The most common vulnerabilities in AI-generated code are: SQL injection (building queries with string concatenation instead of parameterized queries), XSS (inserting user content directly into HTML), hardcoded secrets (API keys or passwords written directly in code), broken authentication (missing token verification or role checks), IDOR (accessing resources by ID without ownership checks), and insecure file uploads (no validation of file type or size).

How do I prevent secrets and API keys from being exposed in AI-generated code?

Never hardcode secrets in source files. Use environment variables (.env files for local dev, platform secrets for production). For frontend code, only expose variables prefixed with your framework's public prefix (NEXT_PUBLIC_ in Next.js, VITE_ in Vite) — everything else stays server-side only. Audit your git history with tools like TruffleHog or git-secrets before pushing to public repos.

Should I review all code that AI tools like Cursor or GitHub Copilot generate?

Yes, always review AI-generated code before merging, especially for: database queries (look for string concatenation), authentication logic (verify every protected route checks tokens), user input handling (confirm validation and sanitization), and file/URL operations. A fast review with a security checklist takes minutes and catches the majority of AI-introduced vulnerabilities.

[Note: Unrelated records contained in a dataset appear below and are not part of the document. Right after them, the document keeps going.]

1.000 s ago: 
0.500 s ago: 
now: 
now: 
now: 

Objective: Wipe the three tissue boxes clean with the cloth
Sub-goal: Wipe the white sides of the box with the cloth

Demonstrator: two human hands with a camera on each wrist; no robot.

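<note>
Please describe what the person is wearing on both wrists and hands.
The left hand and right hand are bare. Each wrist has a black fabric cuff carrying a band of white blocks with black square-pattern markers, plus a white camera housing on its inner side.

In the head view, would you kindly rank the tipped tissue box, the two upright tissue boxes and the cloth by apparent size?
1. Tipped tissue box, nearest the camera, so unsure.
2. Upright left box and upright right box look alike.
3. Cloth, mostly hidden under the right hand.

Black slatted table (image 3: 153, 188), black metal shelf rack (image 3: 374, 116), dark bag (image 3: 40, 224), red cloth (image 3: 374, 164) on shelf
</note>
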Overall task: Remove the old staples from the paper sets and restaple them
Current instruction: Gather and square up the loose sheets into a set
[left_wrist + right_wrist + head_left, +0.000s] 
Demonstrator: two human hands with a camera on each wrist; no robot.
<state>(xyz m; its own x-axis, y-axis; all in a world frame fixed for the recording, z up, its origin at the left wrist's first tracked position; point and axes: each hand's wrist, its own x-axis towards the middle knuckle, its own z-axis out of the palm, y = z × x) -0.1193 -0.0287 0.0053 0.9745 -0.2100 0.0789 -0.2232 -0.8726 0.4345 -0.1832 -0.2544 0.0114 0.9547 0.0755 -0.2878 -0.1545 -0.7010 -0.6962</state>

What is the most important security check before shipping AI-generated code?

The single most impactful check is scanning for hardcoded secrets (API keys, database passwords, tokens). These are immediately exploitable the moment code is pushed to a public repository. After that, verify that all database queries use parameterized statements, all user-facing endpoints require authentication, and user input is validated server-side — not just in the browser.